### Exercise goal
Copy the lines below that contain "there".

### Data extract
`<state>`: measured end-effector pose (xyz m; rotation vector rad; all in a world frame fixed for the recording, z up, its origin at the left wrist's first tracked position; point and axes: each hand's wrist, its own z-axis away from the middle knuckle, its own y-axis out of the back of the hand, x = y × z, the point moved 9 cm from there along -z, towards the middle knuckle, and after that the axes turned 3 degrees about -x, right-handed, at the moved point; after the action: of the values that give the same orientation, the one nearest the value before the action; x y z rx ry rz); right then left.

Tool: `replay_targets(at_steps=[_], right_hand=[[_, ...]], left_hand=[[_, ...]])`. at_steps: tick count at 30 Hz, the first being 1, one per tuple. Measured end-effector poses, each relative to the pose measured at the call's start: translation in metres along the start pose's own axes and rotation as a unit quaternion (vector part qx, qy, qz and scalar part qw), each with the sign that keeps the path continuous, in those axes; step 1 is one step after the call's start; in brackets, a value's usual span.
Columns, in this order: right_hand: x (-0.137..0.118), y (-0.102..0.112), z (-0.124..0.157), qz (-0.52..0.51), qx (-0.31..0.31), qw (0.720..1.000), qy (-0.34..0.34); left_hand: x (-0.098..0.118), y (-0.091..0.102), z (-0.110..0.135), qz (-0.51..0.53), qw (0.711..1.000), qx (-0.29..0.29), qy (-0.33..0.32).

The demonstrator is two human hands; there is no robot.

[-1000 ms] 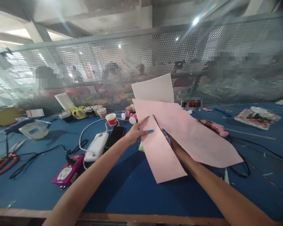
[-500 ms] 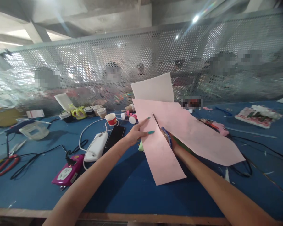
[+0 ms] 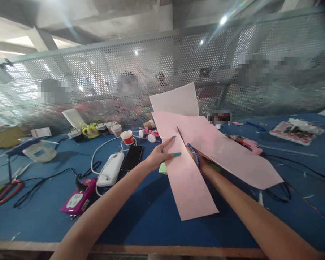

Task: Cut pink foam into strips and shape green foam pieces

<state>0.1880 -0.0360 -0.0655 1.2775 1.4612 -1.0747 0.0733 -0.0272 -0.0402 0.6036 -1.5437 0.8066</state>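
Note:
A large pink sheet (image 3: 233, 155) is raised above the blue table, slit lengthwise from its near edge. My left hand (image 3: 157, 156) grips the left strip of it, fingers on top and the thumb out of sight below or along the edge. Blue-handled scissors (image 3: 194, 154) sit in the slit, a dark blade pointing away over the pink surface. Around their handles my right hand (image 3: 204, 167) is closed, partly covered by the sheet. A white sheet (image 3: 176, 101) stands up behind the pink one. Something light green (image 3: 163, 168) peeks out beneath.
Left of my hands lie a black phone (image 3: 132, 157), a white power bank (image 3: 111, 169) with a cable and a magenta power box (image 3: 79, 196). A red paper cup (image 3: 127, 137) stands farther back. Red-handled scissors (image 3: 11, 191) lie far left. A perforated metal screen (image 3: 103, 79) rises behind the table.
The slit has opened a little wider and the near end of the left strip hangs lower and farther right. Both hands have shifted slightly to the right with the sheet.

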Motion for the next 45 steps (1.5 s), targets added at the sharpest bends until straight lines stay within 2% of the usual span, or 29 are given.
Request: replay_targets(at_steps=[6,10,12,17,21,27,33,45], right_hand=[[-0.009,0.003,-0.002,0.017,-0.019,1.0,0.016],[-0.024,0.005,0.001,0.054,-0.011,0.998,0.035],[-0.029,0.007,0.004,0.072,-0.006,0.996,0.043],[-0.03,0.004,0.012,0.102,-0.021,0.993,0.049],[-0.029,-0.004,0.021,0.125,-0.037,0.991,0.031],[-0.03,-0.016,0.029,0.139,-0.055,0.989,0.001],[-0.02,-0.017,0.024,0.128,-0.056,0.99,0.011],[-0.017,-0.013,0.024,0.173,-0.031,0.984,0.032]], left_hand=[[0.004,-0.008,0.004,-0.026,1.0,0.01,0.002],[0.015,-0.004,0.004,-0.074,0.997,0.011,-0.009],[0.023,0.008,0.002,-0.092,0.995,0.033,-0.018],[0.044,0.055,-0.004,-0.064,0.987,0.132,-0.069],[0.044,0.069,-0.009,0.004,0.989,0.106,-0.104],[0.05,0.066,-0.006,-0.028,0.988,0.083,-0.128],[0.063,0.058,-0.002,-0.092,0.986,0.055,-0.131],[0.064,0.052,0.0,-0.072,0.986,0.06,-0.139]])
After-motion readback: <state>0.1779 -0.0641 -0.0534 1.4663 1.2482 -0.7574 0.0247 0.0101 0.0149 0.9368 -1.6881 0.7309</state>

### Exercise response
`<state>`: measured end-effector pose (xyz m; rotation vector rad; all in a world frame fixed for the recording, z up, its origin at the left wrist's first tracked position; point and axes: each hand's wrist, its own z-axis away from the middle knuckle, its own y-axis out of the back of the hand, x = y × z, the point moved 9 cm from there along -z, towards the middle knuckle, and after that the axes turned 3 degrees about -x, right-handed, at the moved point; after the action: of the values that give the same orientation, the one nearest the value before the action; x y z rx ry rz); right then left.
The demonstrator is two human hands; there is no robot.

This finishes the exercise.